Work to be completed: Each line with the string "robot" is to be copied from the records below.

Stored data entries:
*** Begin section ***
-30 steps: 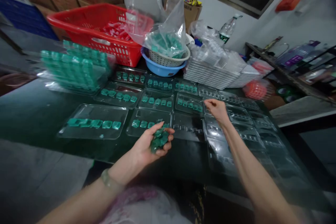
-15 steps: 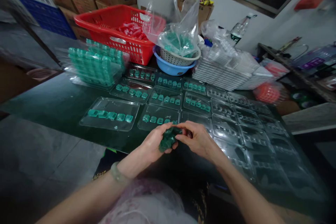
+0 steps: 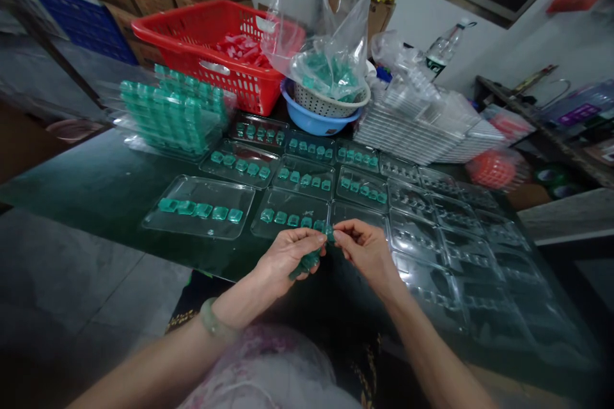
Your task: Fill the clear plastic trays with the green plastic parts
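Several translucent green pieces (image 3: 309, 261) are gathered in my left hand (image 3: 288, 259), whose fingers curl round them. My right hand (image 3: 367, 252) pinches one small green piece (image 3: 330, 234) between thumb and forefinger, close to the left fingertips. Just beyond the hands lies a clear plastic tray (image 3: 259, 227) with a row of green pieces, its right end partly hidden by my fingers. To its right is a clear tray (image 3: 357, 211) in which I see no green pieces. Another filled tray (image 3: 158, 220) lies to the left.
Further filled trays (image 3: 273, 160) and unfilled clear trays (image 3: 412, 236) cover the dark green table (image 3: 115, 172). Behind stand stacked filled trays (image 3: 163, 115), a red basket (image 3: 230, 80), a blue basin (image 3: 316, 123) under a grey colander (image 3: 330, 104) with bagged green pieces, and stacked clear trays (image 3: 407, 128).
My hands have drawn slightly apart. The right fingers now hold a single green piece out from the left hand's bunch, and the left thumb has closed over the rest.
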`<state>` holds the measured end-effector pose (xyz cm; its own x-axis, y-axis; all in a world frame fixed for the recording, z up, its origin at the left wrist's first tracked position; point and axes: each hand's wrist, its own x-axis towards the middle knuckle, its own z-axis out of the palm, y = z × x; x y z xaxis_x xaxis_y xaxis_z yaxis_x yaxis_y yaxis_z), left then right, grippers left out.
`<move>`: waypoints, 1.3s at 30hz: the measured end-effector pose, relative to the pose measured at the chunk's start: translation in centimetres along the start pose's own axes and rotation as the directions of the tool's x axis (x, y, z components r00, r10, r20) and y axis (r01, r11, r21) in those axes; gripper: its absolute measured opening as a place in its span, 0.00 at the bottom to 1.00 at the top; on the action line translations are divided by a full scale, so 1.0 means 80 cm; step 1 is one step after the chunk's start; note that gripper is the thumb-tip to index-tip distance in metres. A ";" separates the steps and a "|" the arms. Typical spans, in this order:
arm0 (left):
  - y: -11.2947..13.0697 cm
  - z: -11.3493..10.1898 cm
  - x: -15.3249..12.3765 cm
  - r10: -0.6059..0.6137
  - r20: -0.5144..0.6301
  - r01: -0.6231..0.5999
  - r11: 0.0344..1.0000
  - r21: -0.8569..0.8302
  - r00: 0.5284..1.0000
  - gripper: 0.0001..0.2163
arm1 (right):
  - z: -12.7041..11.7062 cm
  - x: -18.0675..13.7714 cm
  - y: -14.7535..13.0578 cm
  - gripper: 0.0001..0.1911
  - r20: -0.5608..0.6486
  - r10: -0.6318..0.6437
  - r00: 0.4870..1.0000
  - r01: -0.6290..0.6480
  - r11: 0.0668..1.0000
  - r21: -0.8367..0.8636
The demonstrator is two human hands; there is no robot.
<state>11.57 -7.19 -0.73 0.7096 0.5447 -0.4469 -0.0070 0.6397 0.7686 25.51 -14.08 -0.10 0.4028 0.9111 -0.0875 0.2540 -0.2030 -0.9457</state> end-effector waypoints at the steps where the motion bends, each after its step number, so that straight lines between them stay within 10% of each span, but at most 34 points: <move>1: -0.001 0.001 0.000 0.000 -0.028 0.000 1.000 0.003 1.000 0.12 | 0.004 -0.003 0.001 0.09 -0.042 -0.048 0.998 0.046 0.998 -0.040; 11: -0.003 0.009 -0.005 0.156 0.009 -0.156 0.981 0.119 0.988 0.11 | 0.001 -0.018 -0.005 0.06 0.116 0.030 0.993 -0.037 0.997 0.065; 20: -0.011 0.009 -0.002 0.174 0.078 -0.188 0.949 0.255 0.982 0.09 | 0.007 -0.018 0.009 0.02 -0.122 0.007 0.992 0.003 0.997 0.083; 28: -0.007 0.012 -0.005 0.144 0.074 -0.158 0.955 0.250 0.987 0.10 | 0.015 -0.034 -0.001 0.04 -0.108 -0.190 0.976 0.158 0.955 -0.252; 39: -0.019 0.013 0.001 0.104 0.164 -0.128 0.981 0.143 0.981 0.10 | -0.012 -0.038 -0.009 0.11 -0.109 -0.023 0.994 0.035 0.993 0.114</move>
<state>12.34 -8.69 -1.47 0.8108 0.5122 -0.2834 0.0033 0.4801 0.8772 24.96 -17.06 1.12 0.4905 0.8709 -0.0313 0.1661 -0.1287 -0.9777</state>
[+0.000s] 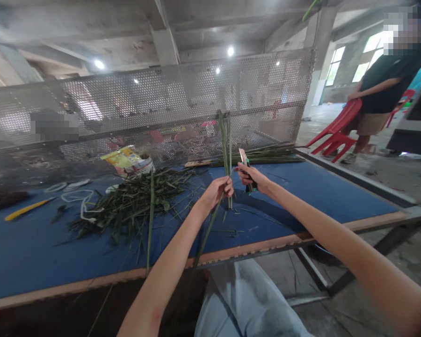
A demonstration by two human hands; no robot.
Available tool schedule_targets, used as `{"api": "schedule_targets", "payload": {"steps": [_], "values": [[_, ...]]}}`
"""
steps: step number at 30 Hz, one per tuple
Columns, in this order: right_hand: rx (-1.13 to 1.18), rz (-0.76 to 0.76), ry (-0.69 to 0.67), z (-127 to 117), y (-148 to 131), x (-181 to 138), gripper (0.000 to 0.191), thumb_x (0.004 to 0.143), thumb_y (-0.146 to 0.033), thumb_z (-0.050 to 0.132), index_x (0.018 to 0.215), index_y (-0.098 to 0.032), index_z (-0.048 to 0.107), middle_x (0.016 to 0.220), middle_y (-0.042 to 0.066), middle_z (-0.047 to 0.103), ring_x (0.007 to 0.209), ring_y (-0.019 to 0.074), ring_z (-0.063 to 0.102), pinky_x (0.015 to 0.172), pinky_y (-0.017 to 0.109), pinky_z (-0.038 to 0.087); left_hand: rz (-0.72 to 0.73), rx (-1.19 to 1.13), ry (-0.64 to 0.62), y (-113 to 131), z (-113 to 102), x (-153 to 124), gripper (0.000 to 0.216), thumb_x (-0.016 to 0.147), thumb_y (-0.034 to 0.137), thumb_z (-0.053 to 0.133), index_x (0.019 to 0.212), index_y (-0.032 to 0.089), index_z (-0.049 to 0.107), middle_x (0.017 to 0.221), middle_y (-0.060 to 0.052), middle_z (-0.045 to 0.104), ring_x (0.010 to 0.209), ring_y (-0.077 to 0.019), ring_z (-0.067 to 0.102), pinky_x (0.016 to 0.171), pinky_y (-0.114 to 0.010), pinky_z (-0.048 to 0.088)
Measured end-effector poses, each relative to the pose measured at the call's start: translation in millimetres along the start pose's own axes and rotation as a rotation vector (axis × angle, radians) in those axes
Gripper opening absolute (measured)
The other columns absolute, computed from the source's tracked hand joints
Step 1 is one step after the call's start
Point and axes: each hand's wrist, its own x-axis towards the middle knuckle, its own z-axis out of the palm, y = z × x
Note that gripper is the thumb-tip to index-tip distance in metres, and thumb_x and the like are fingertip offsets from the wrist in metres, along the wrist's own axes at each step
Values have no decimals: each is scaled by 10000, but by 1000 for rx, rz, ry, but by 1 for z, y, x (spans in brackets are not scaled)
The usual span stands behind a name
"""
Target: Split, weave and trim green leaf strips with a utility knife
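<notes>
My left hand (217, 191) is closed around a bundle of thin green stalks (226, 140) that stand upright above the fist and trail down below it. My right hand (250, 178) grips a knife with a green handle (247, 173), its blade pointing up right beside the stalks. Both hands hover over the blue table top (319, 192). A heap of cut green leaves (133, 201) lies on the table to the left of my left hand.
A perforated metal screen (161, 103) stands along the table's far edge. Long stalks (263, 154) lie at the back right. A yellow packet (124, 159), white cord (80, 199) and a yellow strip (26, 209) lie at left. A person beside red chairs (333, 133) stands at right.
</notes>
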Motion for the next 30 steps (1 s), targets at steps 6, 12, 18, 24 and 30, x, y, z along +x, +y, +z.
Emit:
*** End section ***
Answer box:
The demonstrator is two human hands; there is no robot.
A demonstration by two human hands; no robot.

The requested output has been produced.